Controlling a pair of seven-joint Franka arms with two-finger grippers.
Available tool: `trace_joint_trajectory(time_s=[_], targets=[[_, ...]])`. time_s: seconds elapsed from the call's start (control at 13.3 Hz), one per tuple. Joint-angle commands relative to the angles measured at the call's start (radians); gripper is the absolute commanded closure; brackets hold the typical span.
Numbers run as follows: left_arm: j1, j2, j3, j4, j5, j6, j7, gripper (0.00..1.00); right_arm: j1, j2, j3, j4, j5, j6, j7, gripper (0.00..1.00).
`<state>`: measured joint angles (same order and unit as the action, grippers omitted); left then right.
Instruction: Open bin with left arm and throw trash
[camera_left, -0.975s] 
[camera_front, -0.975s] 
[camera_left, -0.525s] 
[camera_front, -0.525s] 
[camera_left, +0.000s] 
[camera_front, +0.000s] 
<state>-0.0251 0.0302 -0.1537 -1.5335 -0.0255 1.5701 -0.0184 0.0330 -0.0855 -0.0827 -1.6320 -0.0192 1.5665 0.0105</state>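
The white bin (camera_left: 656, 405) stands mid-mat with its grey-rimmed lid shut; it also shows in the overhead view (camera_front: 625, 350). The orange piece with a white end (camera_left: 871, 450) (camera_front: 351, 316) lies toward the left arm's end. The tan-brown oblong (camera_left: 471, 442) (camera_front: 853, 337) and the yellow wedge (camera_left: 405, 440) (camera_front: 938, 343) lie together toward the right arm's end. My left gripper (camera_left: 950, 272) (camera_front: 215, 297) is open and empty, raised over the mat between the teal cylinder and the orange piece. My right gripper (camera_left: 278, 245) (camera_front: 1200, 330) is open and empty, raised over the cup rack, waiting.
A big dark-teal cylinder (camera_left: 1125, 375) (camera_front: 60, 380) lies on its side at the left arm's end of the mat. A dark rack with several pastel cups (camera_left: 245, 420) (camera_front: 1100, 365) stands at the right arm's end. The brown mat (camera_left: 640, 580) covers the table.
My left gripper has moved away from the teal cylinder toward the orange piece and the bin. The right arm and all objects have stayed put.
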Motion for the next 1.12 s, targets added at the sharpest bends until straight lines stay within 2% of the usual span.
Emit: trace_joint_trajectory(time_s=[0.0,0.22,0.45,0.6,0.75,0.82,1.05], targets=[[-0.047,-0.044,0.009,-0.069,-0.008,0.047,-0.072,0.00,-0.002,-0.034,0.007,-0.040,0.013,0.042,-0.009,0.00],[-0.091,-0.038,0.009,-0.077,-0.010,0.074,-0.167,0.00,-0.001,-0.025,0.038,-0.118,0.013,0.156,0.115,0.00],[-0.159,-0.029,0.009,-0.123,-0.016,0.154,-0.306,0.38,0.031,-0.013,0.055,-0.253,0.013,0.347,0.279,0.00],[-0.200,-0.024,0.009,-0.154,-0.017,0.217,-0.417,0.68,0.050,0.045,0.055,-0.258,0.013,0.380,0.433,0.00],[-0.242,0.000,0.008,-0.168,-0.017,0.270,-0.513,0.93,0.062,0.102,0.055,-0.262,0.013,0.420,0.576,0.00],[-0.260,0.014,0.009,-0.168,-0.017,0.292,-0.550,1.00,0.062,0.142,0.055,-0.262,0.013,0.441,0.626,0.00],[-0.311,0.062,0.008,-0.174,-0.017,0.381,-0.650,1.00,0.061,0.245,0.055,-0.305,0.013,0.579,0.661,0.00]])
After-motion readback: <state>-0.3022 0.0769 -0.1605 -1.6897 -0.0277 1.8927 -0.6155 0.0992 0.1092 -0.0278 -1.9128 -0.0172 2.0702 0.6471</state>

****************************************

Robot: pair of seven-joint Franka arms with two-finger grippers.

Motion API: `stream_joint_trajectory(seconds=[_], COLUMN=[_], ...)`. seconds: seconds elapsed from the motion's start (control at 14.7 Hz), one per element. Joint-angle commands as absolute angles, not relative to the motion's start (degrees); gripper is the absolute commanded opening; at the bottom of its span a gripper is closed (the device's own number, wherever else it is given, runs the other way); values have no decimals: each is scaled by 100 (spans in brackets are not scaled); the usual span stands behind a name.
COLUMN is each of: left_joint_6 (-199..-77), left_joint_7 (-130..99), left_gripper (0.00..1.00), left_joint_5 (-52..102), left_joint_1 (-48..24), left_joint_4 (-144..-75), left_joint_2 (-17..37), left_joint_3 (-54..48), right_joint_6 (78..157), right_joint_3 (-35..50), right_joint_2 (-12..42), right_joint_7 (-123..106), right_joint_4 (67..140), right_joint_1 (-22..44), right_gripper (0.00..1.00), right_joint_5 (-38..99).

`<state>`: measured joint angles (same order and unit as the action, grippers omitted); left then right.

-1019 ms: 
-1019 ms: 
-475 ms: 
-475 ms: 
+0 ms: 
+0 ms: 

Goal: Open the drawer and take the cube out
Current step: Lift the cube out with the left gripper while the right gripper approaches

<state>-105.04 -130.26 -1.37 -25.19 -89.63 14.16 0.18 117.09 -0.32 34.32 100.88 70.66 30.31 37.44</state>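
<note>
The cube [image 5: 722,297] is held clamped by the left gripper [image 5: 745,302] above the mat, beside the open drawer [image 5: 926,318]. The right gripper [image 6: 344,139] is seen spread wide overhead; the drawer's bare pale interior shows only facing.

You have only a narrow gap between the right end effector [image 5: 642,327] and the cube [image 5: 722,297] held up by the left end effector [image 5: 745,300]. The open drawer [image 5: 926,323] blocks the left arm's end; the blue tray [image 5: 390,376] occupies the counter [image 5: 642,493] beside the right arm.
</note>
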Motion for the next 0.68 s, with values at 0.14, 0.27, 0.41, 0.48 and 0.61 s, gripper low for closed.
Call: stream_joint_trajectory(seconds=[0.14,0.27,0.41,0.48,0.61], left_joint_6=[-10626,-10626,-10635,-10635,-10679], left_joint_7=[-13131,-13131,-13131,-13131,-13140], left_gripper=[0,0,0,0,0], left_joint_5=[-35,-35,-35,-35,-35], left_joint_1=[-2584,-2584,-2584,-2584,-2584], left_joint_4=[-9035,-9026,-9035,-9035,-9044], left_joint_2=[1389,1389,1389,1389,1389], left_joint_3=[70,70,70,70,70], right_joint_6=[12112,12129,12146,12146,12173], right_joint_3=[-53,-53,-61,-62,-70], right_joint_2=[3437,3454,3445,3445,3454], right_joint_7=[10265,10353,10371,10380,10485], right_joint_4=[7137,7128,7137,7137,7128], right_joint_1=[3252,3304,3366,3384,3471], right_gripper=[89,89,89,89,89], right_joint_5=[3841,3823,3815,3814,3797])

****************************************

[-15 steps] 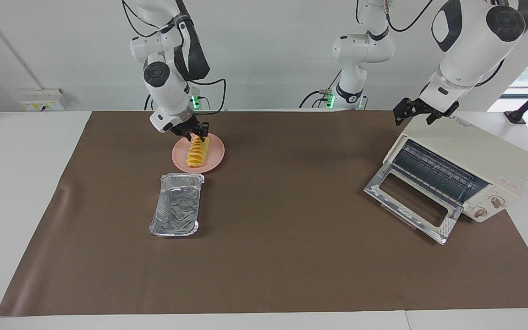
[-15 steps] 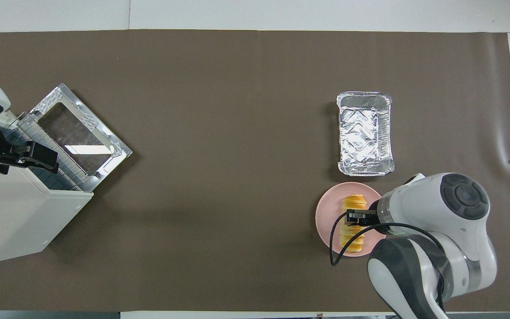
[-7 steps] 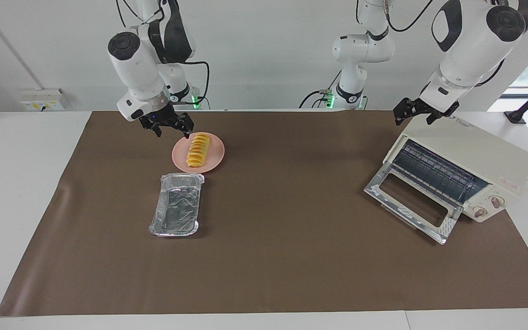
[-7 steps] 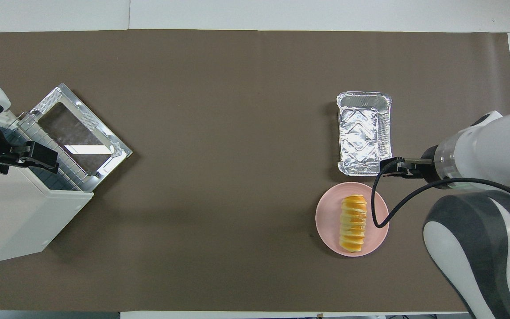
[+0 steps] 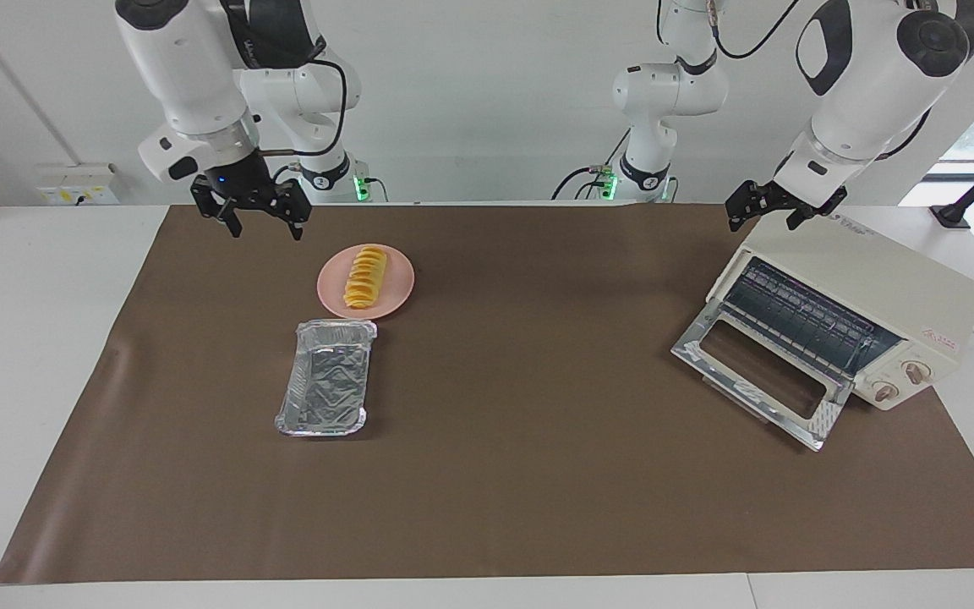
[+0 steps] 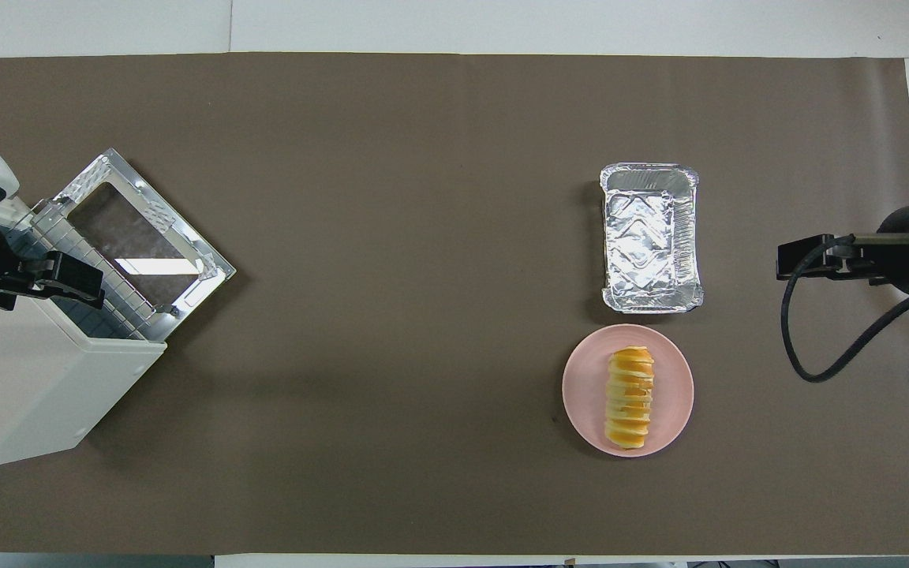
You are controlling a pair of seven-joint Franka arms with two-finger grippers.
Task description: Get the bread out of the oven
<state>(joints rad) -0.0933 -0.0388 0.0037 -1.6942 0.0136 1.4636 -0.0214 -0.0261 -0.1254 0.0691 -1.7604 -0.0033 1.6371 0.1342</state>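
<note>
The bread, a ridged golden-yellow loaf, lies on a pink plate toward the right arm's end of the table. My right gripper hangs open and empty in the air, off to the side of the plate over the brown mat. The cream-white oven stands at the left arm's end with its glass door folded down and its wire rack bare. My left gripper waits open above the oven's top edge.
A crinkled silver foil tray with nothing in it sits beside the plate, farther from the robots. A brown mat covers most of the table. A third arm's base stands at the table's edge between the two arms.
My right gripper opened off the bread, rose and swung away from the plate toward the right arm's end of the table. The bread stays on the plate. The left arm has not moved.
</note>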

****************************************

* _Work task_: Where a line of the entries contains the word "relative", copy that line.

* _Exercise output_:
Available tool: `trace_joint_trajectory(time_s=[_], targets=[[_, ...]])`. time_s: seconds elapsed from the call's start (control at 13.3 Hz), one per tuple. Joint-angle commands relative to the angles measured at the call's start (radians); gripper is the absolute commanded closure; brackets hold the typical span.
Motion API: `stream_joint_trajectory(seconds=[_], COLUMN=[_], ...)`. seconds: seconds elapsed from the motion's start (control at 14.7 Hz), one per element. Joint-angle commands as absolute angles, not relative to the motion's start (degrees); gripper is the absolute commanded opening; at the bottom of its span a gripper is closed (the device's own number, wherever else it is given, runs the other way); values have no decimals: each is scaled by 100 (spans in brackets are not scaled); the usual span stands behind a name.

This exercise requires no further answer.